I totally agree with you! We need to find our audience day after day.
That’s the real tough part of our journey as composers. We need to practice, we need to listen, we need to record, we need to criticize us, we need to a lot of stuff, but to find our audience! How should we eat that?
I believe in our music evolution (composer’s evolution) as a main part of the strategy, sounds like a long ride home but I think it’s the most enduring one. We need to use facebook, twitter, buzz, a blog, torrents, the whole web, but in the meantime we need to evolve so when someone glance at us we are appealing enough to keep listening.
So thanks, Xavier, for your agreement. And I want to focus on one thing you said:
We need to use facebook, twitter, buzz, a blog, torrents, the whole web.
Yes! If composers are going to find their own audience, this is how they do it. But how do they use all these tools? How does anyone use them? The answer isn’t obvious. Big institutions seem especially baffled (though the London Symphony is an exception). They seem to feel that before they can jump into social media, they have to understand how to use them, and make them part of a larger strategy.
The truth, though, is that they’ll never learn about social media and never understand a larger strategy unless they jump in first! The changes social media have brought are so radical, that an understanding of those changes ought to change — maybe drastically change — your institutional strategy. So jump in now, preferably under the guidance of someone in their 20s. And see where it leads you.
But back to composers, and other individuals and small institutions. What do you actually do?
This is a discussion I’d love to feature here. I’ll try to start. People sometimes come to me — I’m thinking, for instance, of a publicist for a chamber music series somewhere in the midwest, and also of a publicist for an opera company — and they’ll say, “We’ve taken a step forward. We’ve put a video on our website.”
We should be gentle about how late this step might be. Videos on websites aren’t anything new. But everyone moves at their own pace. What matters more is something simpler: How will you get people to go to your site to look at the video? It’s fine if you only mean to appeal to people who go to the site already, but the minute you think that new media might help you reach a new audience, then you have to ask this question. How do you get people to the site?
Here’s the start of an answer. First, you have to keep putting videos and other kinds of sticky new content on your site. It takes a while for interest to build. And people won’t come back to your site if you’re not constantly putting new things on it.
So you can’t stop with one video.
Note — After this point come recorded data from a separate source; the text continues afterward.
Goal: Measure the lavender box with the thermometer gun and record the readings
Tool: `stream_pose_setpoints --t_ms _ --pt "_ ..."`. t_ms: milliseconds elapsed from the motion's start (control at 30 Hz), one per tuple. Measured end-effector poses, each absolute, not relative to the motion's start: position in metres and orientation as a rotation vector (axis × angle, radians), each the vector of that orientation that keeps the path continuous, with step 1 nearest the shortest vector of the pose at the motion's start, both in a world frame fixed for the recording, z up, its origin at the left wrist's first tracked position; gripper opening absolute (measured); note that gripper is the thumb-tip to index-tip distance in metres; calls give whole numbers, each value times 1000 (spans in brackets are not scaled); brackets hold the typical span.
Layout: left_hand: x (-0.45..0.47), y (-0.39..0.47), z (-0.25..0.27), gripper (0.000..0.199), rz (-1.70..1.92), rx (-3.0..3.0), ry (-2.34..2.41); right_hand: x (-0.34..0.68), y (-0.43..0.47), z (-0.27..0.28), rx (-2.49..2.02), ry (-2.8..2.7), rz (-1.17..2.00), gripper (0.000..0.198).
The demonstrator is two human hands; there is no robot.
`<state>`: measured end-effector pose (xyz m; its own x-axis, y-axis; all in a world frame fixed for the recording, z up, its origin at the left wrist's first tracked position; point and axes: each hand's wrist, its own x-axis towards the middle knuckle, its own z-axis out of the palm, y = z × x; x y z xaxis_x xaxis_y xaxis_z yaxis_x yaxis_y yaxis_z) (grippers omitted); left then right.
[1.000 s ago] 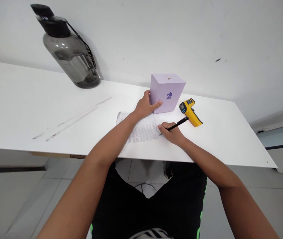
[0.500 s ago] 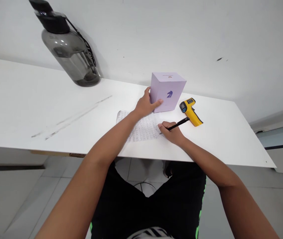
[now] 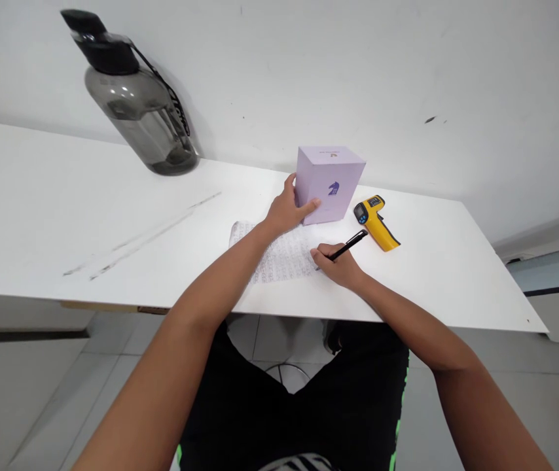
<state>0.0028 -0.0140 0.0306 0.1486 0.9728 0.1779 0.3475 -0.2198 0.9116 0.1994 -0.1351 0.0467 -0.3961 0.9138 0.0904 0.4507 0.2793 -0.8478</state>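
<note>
My left hand [image 3: 287,210] grips the lower left side of a lilac box [image 3: 331,186], thumb on the front face and fingers round the side. The box stands upright on the white table, with a dark horse-head emblem on its front. In my right hand [image 3: 338,265] is a black pen [image 3: 353,243], its tip low at the right edge of a sheet of paper [image 3: 284,258]. Rows of small dense marks cover the sheet, which is partly hidden by my left forearm. To the right of the box lies a yellow infrared thermometer [image 3: 378,224].
A large grey see-through water bottle [image 3: 139,114] with a black lid stands at the back left, by the wall. Dark streaks mark the left part of the white table [image 3: 54,216]. The table's front edge runs just above my lap.
The pen's upper end has tipped slightly left and up as my right hand shifts a little. My left hand keeps its grip on the box. The whole view has moved slightly.
</note>
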Motion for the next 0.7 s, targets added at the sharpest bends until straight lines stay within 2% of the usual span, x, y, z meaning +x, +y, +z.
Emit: stream_pose_setpoints --t_ms 233,400,533,700 --pt "2 -19 36 110 1047 1679 1281 205 -134 43 -1173 -1836 977 79" --pt "3 -18 36 113 1041 1684 1284 217 -127 39 -1159 -1812 661 92" --pt "2 -13 31 115 1071 1646 1261 229 -117 37 -1166 -2081 360 77" --pt "2 -3 19 113 1157 1573 1209 235 -110 30 -1203 -2286 185 37"
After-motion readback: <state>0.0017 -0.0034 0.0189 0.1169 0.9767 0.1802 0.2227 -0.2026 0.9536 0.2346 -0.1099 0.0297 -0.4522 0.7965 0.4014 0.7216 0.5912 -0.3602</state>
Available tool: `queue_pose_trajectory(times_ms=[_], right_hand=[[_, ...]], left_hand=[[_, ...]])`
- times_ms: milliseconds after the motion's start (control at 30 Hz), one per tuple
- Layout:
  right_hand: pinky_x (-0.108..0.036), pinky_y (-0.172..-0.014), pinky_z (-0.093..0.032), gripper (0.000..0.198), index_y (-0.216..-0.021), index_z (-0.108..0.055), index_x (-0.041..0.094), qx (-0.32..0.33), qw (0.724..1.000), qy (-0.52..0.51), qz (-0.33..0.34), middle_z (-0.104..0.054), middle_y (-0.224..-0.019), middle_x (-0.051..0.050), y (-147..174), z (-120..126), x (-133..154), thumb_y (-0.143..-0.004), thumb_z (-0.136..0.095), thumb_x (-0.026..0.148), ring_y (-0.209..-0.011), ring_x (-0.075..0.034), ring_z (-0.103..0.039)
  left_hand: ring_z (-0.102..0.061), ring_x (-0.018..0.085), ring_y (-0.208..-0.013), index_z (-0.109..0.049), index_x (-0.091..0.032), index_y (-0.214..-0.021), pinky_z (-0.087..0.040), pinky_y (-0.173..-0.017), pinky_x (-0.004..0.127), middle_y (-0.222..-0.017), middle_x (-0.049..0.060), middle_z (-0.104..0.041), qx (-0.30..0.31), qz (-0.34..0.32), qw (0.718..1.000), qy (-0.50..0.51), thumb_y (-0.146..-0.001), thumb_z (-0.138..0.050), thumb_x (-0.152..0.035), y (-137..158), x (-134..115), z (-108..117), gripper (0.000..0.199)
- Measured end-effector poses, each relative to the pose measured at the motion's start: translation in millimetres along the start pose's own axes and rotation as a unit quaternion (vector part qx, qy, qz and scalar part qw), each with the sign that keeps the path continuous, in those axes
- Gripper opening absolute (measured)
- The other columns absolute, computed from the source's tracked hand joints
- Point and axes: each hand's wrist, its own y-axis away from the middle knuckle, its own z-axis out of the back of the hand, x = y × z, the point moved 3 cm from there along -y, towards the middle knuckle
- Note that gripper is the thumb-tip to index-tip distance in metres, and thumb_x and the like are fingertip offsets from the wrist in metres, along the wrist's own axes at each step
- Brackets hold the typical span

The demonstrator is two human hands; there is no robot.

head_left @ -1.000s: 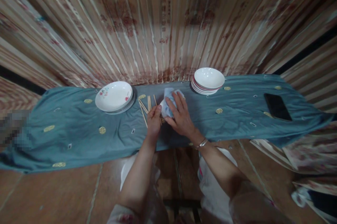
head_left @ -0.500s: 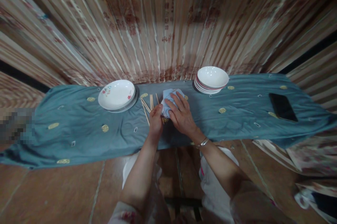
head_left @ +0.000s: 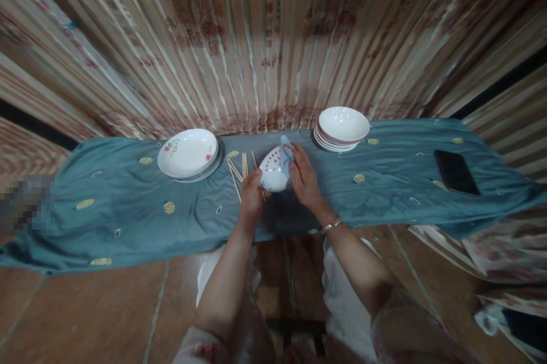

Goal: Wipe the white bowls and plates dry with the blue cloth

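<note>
Head view showed the bowl (head_left: pixel 270 175) between the person's two hands, above the middle of the long table cover (head_left: pixel 141 204); whether its underside touched the fabric could not be told. It was tilted, and red writing showed on its white surface. The left hand (head_left: pixel 251 190) was clamped on the bowl's left edge, thumb on the near face, the other fingers mostly hidden. The right hand (head_left: pixel 304 177) was closed on a pale blue rag (head_left: pixel 286 160), which lay against the bowl's right side and stuck up a little past its far edge. The two hands were apart, one on each side of the bowl. A silver bracelet (head_left: pixel 331 224) circled the right wrist. Just beyond and to the left of the left hand lay several chopsticks (head_left: pixel 245 164), some side by side, others crossing at a slant, one partly behind that hand. Farther left stood a stack of plates (head_left: pixel 188 153), the top one with red flowers near its rim. Right of the hands, near the far edge, stood a stack of bowls (head_left: pixel 344 125), and well apart, toward the right end, lay a dark phone (head_left: pixel 457 173). The cover was teal with yellow motifs; behind it hung a pleated curtain (head_left: pixel 239 39).
</note>
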Motion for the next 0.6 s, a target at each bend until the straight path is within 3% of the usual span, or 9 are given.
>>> queue_pose_trajectory(times_ms=[167, 367, 600], right_hand=[[-0.039, -0.121, -0.029, 0.048, -0.138, -0.052, 0.022, -0.028, 0.999, -0.024, -0.028, -0.051, -0.147, -0.009, -1, -2, -12, -0.101, -0.030, 0.045, -0.140, -0.017, -0.043], [-0.041, -0.120, -0.030, 0.056, -0.139, -0.052, 0.018, -0.034, 0.994, -0.048, -0.087, -0.054, -0.144, -0.011, -1, -5, -33, -0.099, -0.031, 0.052, -0.137, -0.019, -0.046], [-0.045, -0.119, -0.032, 0.057, -0.138, -0.052, 0.016, -0.042, 0.988, -0.068, -0.130, -0.055, -0.143, -0.014, -1, -8, -48, -0.099, -0.032, 0.052, -0.135, -0.021, -0.049]], left_hand=[[-0.064, 0.019, -0.072, -0.065, -0.016, -0.067, -0.052, -0.068, 0.028, -0.070, 0.005, -0.070, -0.034, 0.001, 0.999, -0.038, -0.078, -0.070, -0.031, 3, -8, 2, 0.020], [-0.066, 0.025, -0.095, -0.066, -0.017, -0.065, -0.052, -0.085, 0.032, -0.072, 0.007, -0.072, 0.012, 0.015, 0.999, -0.037, -0.078, -0.069, -0.021, 4, -16, 1, 0.014], [-0.066, 0.027, -0.099, -0.068, -0.015, -0.069, -0.051, -0.088, 0.034, -0.075, 0.008, -0.073, -0.013, 0.033, 0.999, 0.003, -0.080, -0.068, -0.019, 4, -10, 3, 0.012]])
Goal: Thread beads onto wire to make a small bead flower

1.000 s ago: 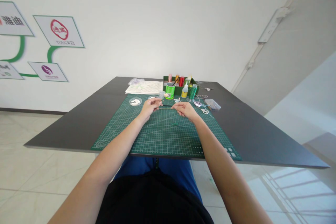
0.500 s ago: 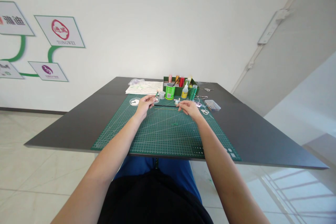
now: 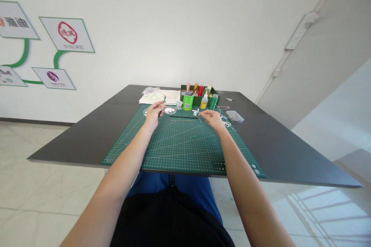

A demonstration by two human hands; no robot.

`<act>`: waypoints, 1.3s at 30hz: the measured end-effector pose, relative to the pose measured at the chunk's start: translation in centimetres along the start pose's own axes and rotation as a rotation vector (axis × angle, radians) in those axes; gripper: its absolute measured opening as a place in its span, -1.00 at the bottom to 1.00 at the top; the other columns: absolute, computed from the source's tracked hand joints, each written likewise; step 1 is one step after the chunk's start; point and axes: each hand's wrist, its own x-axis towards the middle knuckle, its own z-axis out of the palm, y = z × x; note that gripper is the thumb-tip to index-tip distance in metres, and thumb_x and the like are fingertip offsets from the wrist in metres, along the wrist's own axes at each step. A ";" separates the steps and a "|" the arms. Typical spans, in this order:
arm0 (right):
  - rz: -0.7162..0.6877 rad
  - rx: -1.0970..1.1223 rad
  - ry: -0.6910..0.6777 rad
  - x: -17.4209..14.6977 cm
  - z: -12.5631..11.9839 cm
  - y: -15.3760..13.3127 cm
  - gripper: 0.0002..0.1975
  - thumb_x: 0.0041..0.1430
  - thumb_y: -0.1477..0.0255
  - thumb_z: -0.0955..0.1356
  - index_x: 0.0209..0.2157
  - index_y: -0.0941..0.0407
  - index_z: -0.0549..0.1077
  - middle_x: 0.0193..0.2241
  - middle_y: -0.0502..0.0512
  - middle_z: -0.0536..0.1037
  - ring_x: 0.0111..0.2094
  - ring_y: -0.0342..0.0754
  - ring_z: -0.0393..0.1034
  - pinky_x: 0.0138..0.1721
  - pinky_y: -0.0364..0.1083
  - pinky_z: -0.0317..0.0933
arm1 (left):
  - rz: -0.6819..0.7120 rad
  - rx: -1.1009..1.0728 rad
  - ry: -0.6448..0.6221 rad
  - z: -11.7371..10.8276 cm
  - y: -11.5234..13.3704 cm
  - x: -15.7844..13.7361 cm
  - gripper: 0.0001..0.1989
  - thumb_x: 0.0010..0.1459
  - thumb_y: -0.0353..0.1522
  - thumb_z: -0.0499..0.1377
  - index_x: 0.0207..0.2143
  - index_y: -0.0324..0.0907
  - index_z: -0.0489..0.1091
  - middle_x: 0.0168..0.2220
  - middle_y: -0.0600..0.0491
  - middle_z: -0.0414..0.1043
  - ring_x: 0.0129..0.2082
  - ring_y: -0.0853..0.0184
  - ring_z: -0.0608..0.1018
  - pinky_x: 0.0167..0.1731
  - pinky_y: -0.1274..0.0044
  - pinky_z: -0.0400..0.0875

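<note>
Over the far left part of the green cutting mat (image 3: 179, 146), my left hand (image 3: 154, 115) is closed on a small flower-like piece (image 3: 165, 97) with a green stem and a pale orange top, held upright. My right hand (image 3: 213, 119) pinches at the mat's far right; a thin pale strand shows near its fingertips, but what it grips is too small to make out. Between the hands lie a black stick (image 3: 183, 117) and a thin gold stick (image 3: 182, 120). Close to my right fingertips sits a small cluster of white and coloured pieces (image 3: 196, 112).
Behind the hands stand a shallow dish of white pieces (image 3: 170, 110), a small white tub (image 3: 179, 105), a green can (image 3: 188, 101), a glue bottle (image 3: 204, 101) and a green box (image 3: 216, 93) of coloured tubes. White scissors (image 3: 226, 124) and a clear case (image 3: 235, 116) lie right.
My left hand has moved left and toward me, raising the flower-like piece and uncovering the dish. My right hand has shifted slightly right, off the end of the black stick.
</note>
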 end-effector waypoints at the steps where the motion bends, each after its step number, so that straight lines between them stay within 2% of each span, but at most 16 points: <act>1: -0.001 -0.008 0.009 0.0 -0.1 0.1 -0.59 -0.07 0.13 0.40 -0.37 0.22 0.56 -0.72 -0.10 0.27 -0.67 -0.23 -0.03 -0.61 -0.16 -0.17 | 0.003 -0.002 0.004 -0.1 0.1 0.1 -0.69 -0.17 -0.42 0.39 -0.28 -0.27 0.54 -0.47 0.02 0.51 -0.62 0.54 0.33 -0.66 0.67 0.07; 9: -0.015 -0.169 0.092 0.6 -0.8 1.1 -0.62 -0.01 0.15 0.38 -0.38 0.21 0.57 -0.69 -0.04 0.35 -0.65 -0.20 0.05 -0.60 -0.16 -0.10 | 0.034 -0.010 0.072 -0.8 0.2 0.6 -0.68 -0.19 -0.39 0.39 -0.28 -0.25 0.55 -0.44 0.03 0.52 -0.62 0.55 0.34 -0.68 0.68 0.07; 11: -0.025 -0.269 0.109 0.6 -1.0 1.3 -0.66 0.01 0.19 0.38 -0.40 0.21 0.57 -0.66 -0.01 0.39 -0.63 -0.18 0.10 -0.58 -0.15 -0.06 | 0.041 -0.015 0.080 -0.9 0.1 0.7 -0.67 -0.19 -0.38 0.40 -0.28 -0.25 0.55 -0.44 0.03 0.52 -0.63 0.55 0.34 -0.68 0.67 0.06; 14: -0.037 -0.403 0.135 0.7 -1.1 1.4 -0.74 0.04 0.27 0.38 -0.45 0.19 0.56 -0.69 -0.03 0.34 -0.62 -0.15 0.13 -0.54 -0.14 -0.01 | 0.047 -0.026 0.092 -1.1 0.0 0.9 -0.67 -0.20 -0.39 0.40 -0.28 -0.26 0.55 -0.46 0.04 0.51 -0.63 0.56 0.33 -0.68 0.67 0.05; 19: -0.035 -0.547 0.197 0.9 -1.2 1.7 -0.81 0.09 0.37 0.35 -0.44 0.17 0.55 -0.67 -0.01 0.37 -0.59 -0.12 0.19 -0.48 -0.12 0.06 | 0.050 -0.033 0.126 -1.3 -0.2 1.2 -0.67 -0.21 -0.38 0.40 -0.29 -0.26 0.54 -0.47 0.05 0.49 -0.63 0.56 0.32 -0.68 0.67 0.04; 26: -0.018 -0.656 0.274 1.0 -1.4 2.0 -0.83 0.11 0.42 0.34 -0.43 0.17 0.56 -0.63 0.05 0.45 -0.53 -0.07 0.29 -0.42 -0.11 0.11 | 0.056 -0.031 0.145 -1.4 -0.3 1.2 -0.66 -0.20 -0.38 0.41 -0.28 -0.27 0.54 -0.46 0.04 0.49 -0.64 0.55 0.33 -0.67 0.67 0.03; 39: 0.125 -0.779 0.332 0.7 -1.6 2.0 -0.82 0.18 0.45 0.34 -0.36 0.18 0.61 -0.37 0.26 0.62 -0.33 0.06 0.47 -0.27 -0.05 0.21 | 0.063 -0.036 0.149 -1.5 -0.4 1.3 -0.69 -0.17 -0.39 0.38 -0.28 -0.26 0.54 -0.46 0.04 0.49 -0.63 0.54 0.33 -0.67 0.66 0.04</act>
Even if no one looks at it! You have to persist.
Second, you have to interact with the people you want to attract. If you’re not talking with them, why will they pay attention to you? And you should involve them directly. So consider this as one possibility. If you’re going to put videos on your site, don’t make them yourself. Get your audience to make them, or else people you wish were in your audience. Have a social media day — invite bloggers, and not just bloggers, invite everyone, to do video interviews with people involved in your performances. Then put them on your website, even if they’re clearly not professional.
Why? First, because you’re showing that people are interested in what you do. Second, because putting these videos on your site will be news in itself, and will incite others to pay attention, especially if bloggers, tweeters, and even the old media start to talk about what you’ve done.
But the third reason is the most important. The people whose videos you put up on your site will spread the word themselves. They’ll blog that they’re on your site, they’ll tweet about it, and they’ll attract others. This is one way that viral marketing works. Don’t think you have to be the only one talking about what you do, you, and maybe a newspaper article, if you’re lucky enough to get one.
Get other people to spread the word. That’ll bring you far more attention than anything you do on your own.
You could also — as the BBC Proms did last summer, thanks to my friend Peter Gregson — do video interviews with people in your audience. Or with the people who come to your new media day, and make videos involving your artists. These will certainly get blogged and tweeted, and otherwise virally spread. Who’s not going to tell their friends, fans, family, and networks that they’re up on a website, in living color? (Well, at least if it’s a big institution’s website. This strategy will have to be tweaked for individuals and small institutions. And I should thank Peter, by the way, for giving me many of the ideas I’m spreading here.)
Next: stage promotional events to call attention to what you’re doing online. This is a crucial interface between online life and physical life. Do something notable. Give a piano concert in a storefront. Play your tuba in the street. Stage a guerrilla chamber music show. Think up better ideas than these, and act on them! And don’t do just one thing. The same principle applies here, as applies online. Doing something once might not get you noticed, but doing it repeatedly gives you a chance to build interest.
I’ll stop here. This is a start. Consider this yet another solutions post, and tell me your own stories. What have you done, to get people paying attention to your work? What ideas do you have?